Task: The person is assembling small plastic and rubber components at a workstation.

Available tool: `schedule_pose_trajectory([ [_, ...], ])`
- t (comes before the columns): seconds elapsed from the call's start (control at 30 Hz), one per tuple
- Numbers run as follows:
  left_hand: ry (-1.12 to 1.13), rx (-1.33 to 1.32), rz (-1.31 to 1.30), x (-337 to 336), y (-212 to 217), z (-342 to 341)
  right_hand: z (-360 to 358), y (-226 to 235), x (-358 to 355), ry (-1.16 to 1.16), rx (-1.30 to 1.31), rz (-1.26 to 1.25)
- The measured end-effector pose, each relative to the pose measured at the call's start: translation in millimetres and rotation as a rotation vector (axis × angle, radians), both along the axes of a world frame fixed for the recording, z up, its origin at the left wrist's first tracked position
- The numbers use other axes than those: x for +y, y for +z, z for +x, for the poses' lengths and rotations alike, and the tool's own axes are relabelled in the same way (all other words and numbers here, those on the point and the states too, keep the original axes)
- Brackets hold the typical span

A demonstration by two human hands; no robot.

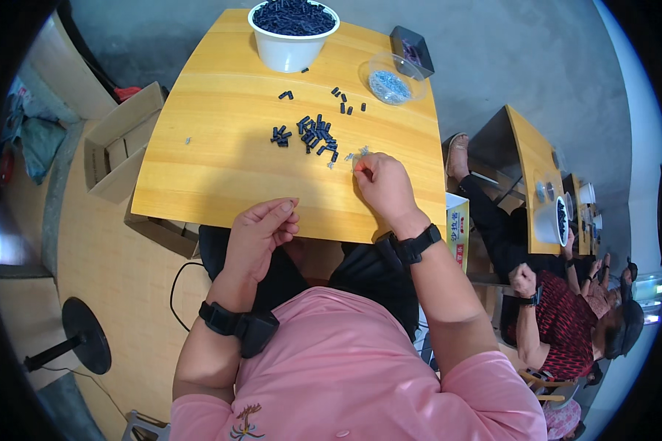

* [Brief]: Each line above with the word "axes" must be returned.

* [Solution to this exercise]:
- The measured end-effector pose, each relative to the pose measured at the call's start: translation in millimetres and rotation as a rotation vector (axis × angle, radians), both along the axes of a world frame fixed for the recording, z up, its origin at the left wrist's first tracked position
- The numbers use other axes than those: x for +y, y for +z, z for +x, for the poses' lengths and rotations alike, and the tool's own axes are relabelled in the same way (all other words and numbers here, those on the point and the states too, keep the original axes)

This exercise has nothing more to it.